I thought of all those things and paddled like a mother****** right through the wave that hit the boat when a speed boat zoomed by. I was tired but I kept pushing.
It was the culmination of team work and 6 fun adventurous practices on the water, some of which were rainy and it felt like we were on some Viking Dragon boat preparing for a raid.
I felt like I was given a second chance I guess.... and we won!
Going from tent to tent and seeing so many familiar Chinatown faces... it was really a lot of fun and I understood other people's love of this sport.
CYPN Storm (which I believe is the team pictured in the first photo, was actually the team that won the whole tournament outright, and happens to be coached by the brother of our Coach.

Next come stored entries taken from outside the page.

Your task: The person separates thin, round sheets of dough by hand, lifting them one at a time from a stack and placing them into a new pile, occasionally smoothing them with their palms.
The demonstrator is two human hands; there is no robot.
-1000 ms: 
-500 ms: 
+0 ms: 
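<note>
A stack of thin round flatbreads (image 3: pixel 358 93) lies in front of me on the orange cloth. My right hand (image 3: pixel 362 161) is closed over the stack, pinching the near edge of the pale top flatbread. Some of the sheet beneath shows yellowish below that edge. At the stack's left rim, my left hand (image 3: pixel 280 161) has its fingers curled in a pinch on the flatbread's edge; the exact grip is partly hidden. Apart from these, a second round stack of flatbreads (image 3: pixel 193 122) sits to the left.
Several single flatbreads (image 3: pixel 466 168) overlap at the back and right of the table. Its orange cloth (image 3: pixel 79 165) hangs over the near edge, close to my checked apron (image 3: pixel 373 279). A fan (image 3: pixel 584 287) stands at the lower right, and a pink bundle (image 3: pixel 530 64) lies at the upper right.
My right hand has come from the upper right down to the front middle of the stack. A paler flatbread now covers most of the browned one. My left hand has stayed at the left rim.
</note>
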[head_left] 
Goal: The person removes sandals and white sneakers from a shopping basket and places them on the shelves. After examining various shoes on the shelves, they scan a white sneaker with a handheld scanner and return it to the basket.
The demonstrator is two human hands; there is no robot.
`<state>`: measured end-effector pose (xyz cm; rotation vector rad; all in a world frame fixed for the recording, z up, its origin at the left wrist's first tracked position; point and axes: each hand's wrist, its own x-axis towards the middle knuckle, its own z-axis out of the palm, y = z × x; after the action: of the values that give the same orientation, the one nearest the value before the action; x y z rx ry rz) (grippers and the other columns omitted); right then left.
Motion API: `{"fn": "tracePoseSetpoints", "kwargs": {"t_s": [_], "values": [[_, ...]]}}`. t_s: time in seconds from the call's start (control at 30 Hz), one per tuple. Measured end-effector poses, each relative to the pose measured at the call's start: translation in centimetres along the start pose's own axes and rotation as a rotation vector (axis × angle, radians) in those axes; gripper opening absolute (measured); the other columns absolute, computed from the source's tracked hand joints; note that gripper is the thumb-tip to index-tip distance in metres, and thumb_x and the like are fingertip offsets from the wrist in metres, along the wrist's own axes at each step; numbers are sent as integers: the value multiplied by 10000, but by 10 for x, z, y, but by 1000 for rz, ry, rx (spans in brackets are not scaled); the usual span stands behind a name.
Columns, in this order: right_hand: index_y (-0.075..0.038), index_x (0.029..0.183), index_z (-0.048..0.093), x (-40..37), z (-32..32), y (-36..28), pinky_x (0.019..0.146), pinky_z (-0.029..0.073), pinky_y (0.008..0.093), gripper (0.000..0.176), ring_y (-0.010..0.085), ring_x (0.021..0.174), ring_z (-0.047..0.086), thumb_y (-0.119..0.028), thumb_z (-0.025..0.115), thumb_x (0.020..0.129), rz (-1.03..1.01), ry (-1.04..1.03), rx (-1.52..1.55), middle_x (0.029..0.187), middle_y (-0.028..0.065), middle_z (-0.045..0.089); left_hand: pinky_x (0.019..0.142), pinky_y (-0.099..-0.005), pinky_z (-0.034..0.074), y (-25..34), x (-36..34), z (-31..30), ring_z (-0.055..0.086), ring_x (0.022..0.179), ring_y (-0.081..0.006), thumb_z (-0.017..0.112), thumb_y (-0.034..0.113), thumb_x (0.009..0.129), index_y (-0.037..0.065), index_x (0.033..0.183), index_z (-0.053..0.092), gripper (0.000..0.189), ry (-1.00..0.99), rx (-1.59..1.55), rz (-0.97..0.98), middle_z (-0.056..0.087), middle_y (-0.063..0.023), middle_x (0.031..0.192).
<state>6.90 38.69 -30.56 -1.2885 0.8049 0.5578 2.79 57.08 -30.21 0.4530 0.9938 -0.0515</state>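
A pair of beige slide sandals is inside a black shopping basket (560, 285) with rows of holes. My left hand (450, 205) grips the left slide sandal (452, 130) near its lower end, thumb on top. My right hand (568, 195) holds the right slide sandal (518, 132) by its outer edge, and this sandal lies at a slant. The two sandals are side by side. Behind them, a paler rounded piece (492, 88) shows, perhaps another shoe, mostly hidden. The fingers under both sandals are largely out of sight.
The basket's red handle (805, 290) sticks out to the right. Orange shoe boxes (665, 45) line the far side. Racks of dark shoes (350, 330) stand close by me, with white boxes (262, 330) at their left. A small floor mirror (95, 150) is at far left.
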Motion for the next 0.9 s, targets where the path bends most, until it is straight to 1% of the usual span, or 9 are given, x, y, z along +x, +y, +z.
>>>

Watching the awards ceremony with my son sleeping in my lap, on a nice sunny day by the Charles I thought about how positive the whole thing was and how great Chinese Americans (and all their friends... but there is no question that the sport is still a Chinese one) looked so cool as a group here.
Every stereotype of Long Duk Dong or Fu Manchu was total blown out of the water not only by very athletic paddlers, but all the other ethnic groups and races participating in the festival perfectly willing to follow commands like, "Weigh enough!" or "Sit Ready!" or "Hold water!" when called out by an Asian American. Something which I wouldn't say was impossible at Groton. There were Asian Americans who were very athletic and did crew and Asian American Coxswain's as well. But in Dragon Boat, the Asians are running the show... and big corporations sponsor boats to paddle and actively support and participate in the festival .
To use my boat as an example... we were all taking orders from Coach Irene, an Asian woman... and enjoying it.
(Photo Courtesy of Kristen Paulson-Nguyen)
It was also an opportunity for me to bond with a lot of people I knew who had done Dragon Boat before through their company or a club. Now, although I have a lot of friends who do lion dance and Kung Fu... it seems like Dragon Boat has made it further into the mainstream. Their is less mysticism and it's simply easier to understand. Many cultures have boats, and a race is very easy to understand. Also, the fact that we were able to race after just 6 practices is amazing. It made me think, "Is lion dance and Kung Fu really that hard? Can't it be simplified down as well? After all, there is a lot more to Dragon Boat I haven't uncovered yet too."
I mean there were 75 teams from all over n Boston this year. Teams that PAY to participate. Think about that in terms of Lion Dance and Kung Fu. And furthermore you need 22 people to paddle, a skilled steersperson and a drummer. A skeleton crew for lion dance (traditionally) is 5. But if you modernized and added music it's two... but then that defeats the whole "work as a team" aspect that is so appealing about Dragon Boat. I mean imagine an event with 75 Lion dance teams.
If Kung Fu and Lion Dance can culturally move toward what Dragon Boat has developed into in this country I think it would be a good thing.
The types of teams were very telling. Charlestown High, various Chinatown non profits, banks, corporations.... but also alumni Associations of Chinese American schools and even Chinese Schools. Colleges in Beijing who happen to have enough people in the Boston area that they can form a few boats and race.
Let's put it this way... of all the things I have to cover on this blog... this restaurant closing, this block being sold.....this festival definitely shows how far Chinese American culture has come. It was a breath of fresh air... or rather, a splash of cold water to the face.